Kimse ben söylemediğim sürece benim hasta olduğumu anlamıyor. Şaşırıp, ‘Sen nasıl diyaliz hastasısın, rengin iyi, hiç yorulmuyor musun’ diye soruyorlar. En son katıldığım koşudaki yardım kampanyam hasta çocuk evleri içindi. Bunlar beni motive ediyor. Amacım, benim gibi diyalize girenlere diyalizin hiçbir şeye engel olmadığını göstermek. Kendime iyi baktığım sürece spora hep devam edeceğim” diye konuştu.

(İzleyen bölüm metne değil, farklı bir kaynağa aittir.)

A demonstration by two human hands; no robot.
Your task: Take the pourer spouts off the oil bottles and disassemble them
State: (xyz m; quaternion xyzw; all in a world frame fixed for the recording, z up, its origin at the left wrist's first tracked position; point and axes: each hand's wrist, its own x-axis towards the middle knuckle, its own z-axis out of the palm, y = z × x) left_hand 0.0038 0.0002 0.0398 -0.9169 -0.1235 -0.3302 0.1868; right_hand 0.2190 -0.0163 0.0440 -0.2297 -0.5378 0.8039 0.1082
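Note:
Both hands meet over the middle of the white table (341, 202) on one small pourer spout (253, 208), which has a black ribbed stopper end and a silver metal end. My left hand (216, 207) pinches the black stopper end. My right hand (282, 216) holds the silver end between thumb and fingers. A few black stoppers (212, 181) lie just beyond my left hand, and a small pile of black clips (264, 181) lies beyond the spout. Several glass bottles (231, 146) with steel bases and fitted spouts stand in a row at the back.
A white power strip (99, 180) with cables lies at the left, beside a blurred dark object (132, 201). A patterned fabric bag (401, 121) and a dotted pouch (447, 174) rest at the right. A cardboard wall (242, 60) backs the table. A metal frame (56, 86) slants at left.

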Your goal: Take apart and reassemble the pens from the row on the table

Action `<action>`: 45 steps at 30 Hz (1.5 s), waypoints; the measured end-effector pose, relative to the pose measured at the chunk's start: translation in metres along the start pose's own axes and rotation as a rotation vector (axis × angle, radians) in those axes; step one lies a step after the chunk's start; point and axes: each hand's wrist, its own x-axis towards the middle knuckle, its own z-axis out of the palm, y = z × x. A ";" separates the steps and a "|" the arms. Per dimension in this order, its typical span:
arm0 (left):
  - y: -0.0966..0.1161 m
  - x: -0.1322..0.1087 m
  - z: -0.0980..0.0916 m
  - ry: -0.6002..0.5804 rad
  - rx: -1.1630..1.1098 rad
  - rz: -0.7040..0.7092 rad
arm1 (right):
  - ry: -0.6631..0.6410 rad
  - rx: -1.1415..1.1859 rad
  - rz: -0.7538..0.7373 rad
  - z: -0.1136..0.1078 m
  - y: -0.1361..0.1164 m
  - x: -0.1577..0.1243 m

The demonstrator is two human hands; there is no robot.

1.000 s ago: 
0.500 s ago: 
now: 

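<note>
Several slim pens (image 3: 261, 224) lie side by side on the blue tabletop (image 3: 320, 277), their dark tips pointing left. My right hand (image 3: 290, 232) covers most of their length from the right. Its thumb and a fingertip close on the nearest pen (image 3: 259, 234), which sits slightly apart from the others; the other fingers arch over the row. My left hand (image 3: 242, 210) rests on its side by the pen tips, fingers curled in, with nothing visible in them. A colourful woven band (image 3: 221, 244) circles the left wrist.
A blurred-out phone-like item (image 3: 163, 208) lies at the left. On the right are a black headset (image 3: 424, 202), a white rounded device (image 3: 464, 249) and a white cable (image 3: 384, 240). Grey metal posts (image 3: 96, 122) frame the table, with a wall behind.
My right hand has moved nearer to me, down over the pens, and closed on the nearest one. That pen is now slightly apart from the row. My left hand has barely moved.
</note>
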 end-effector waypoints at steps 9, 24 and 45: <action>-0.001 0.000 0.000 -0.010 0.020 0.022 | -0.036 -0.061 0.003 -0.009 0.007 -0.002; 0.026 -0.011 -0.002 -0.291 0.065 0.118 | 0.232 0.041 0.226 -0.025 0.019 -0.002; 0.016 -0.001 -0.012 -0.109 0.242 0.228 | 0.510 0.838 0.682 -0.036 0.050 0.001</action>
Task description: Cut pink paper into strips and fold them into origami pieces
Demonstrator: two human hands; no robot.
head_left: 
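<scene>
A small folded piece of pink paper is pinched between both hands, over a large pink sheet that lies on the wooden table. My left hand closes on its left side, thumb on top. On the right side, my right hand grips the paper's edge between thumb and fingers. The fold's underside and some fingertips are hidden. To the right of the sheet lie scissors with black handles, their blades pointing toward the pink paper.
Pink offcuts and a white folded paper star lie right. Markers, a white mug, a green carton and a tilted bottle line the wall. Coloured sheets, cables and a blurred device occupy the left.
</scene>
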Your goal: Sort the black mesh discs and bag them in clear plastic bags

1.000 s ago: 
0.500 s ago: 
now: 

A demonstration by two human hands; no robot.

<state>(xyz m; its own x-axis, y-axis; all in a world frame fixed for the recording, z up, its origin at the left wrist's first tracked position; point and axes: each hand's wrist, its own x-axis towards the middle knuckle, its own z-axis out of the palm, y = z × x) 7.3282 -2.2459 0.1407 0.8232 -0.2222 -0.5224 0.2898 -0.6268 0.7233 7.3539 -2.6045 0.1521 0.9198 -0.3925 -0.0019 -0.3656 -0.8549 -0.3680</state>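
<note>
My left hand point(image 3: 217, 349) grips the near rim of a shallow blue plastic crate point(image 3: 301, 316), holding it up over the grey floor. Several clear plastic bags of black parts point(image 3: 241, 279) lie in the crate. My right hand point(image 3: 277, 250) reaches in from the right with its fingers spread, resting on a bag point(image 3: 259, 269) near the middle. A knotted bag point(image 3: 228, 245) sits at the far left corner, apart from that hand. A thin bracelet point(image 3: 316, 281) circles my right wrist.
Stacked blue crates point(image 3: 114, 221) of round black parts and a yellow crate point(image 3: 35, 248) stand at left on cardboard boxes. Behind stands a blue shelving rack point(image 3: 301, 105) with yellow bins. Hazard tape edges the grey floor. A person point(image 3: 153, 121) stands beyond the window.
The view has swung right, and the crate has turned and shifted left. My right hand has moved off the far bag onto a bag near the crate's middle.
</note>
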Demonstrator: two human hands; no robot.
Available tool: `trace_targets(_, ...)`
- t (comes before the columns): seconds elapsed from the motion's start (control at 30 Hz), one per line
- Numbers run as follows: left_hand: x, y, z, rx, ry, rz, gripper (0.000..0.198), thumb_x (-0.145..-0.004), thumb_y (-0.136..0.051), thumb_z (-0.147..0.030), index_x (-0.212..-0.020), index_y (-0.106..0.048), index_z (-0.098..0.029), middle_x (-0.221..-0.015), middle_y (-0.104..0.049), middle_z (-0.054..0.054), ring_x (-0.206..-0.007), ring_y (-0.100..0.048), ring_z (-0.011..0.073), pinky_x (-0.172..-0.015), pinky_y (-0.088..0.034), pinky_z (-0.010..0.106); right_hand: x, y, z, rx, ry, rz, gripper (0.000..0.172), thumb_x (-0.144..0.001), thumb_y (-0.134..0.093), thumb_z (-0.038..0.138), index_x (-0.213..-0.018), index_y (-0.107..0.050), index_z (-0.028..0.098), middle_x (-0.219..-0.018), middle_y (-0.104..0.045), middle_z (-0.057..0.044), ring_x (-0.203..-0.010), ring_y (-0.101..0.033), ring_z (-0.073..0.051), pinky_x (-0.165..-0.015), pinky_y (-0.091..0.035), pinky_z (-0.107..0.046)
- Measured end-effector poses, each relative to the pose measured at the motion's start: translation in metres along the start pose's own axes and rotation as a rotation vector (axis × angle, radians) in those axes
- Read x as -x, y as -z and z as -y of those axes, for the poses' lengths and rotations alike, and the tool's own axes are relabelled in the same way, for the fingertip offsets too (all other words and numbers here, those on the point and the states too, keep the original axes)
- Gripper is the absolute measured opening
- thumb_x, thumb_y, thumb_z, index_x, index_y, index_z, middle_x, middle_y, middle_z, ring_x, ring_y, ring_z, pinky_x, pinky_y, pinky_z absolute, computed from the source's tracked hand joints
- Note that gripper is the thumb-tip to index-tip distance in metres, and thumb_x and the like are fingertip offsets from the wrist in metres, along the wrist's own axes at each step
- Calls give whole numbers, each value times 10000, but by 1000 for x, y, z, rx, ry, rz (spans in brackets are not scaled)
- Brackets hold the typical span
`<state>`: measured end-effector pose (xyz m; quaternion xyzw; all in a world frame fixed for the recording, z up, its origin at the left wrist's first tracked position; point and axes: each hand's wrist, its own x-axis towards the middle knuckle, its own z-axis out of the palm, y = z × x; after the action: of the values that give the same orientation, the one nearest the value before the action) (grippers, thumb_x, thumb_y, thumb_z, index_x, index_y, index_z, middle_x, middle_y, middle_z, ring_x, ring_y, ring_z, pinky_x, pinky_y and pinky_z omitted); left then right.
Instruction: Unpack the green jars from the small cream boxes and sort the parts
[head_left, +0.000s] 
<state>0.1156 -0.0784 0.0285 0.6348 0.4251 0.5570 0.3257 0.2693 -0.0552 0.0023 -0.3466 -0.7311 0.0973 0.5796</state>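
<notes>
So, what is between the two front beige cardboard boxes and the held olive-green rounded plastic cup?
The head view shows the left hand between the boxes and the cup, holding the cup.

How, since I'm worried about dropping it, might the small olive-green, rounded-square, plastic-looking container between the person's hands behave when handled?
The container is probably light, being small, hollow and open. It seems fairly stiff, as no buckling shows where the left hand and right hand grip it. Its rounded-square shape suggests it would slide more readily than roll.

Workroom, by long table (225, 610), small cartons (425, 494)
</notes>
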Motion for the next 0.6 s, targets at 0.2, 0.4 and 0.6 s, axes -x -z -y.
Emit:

‘DİYALİZE GİRENLER EĞİTİM ALMALI’
Sağlıklı beslenmeye de özen gösterdiğini vurgulayan Kovan, diyaliz hastalarına önerilerde bulunarak “Diyaliz hastalarında yaşam kalitesi önemli. Buna dikkat etmezsek kemik erimesi, tiroit ya da tansiyon gibi sorunlar yaşayabiliyoruz. 27 yıldır diyalize giriyorum, hiç kemik erimesi yaşamadım. Çalışıyorum, günlük hayatım normal bir insan gibi. Yoğun çalıştığım halde koşu antrenmanlarımı ihmal etmiyorum. Çünkü beni deşarj eden şey koşmak. Hazır gıda hiçbir şekilde tüketmiyorum. Yoğurdumu, dondurmamı kendim yapıyorum. Sağlıklı beslenmeye çalışıyorum.
Çevremdeki böbrek hastalarının eğitimsiz olduğunu görüyorum. Diyalize giren bir hasta bu hastalığa yakalandığında eğitim almalı. Bununla yaşamayı öğrenmelisiniz. Bir uzvu kopanlar tekerlekli sandalye ile yaşamayı öğreniyorsa biz de diyalizle yaşamayı öğrenmeliyiz. Bunu ölümcül bir hastalık olarak görmesinler. İlaç bile kullanmıyorum. Diğer hastalıklarla karşılaştırıldığında konforlu bir hayatım olduğunu söyleyebilirim. Tabii ki de zorlukları var. Elektrik ya da suyun kesilmesinden korkuyorum. Diyalize geç girdiysem sabah geç çıkıyorum. Hiç dinlenmeden işe geliyorum. Ama onunla yaşamayı ve onu kontrol etmeyi öğrendiğim için hayatımı kolaylaştırıyorum. Beni zorlayacak şeyler yapmıyorum” dedi.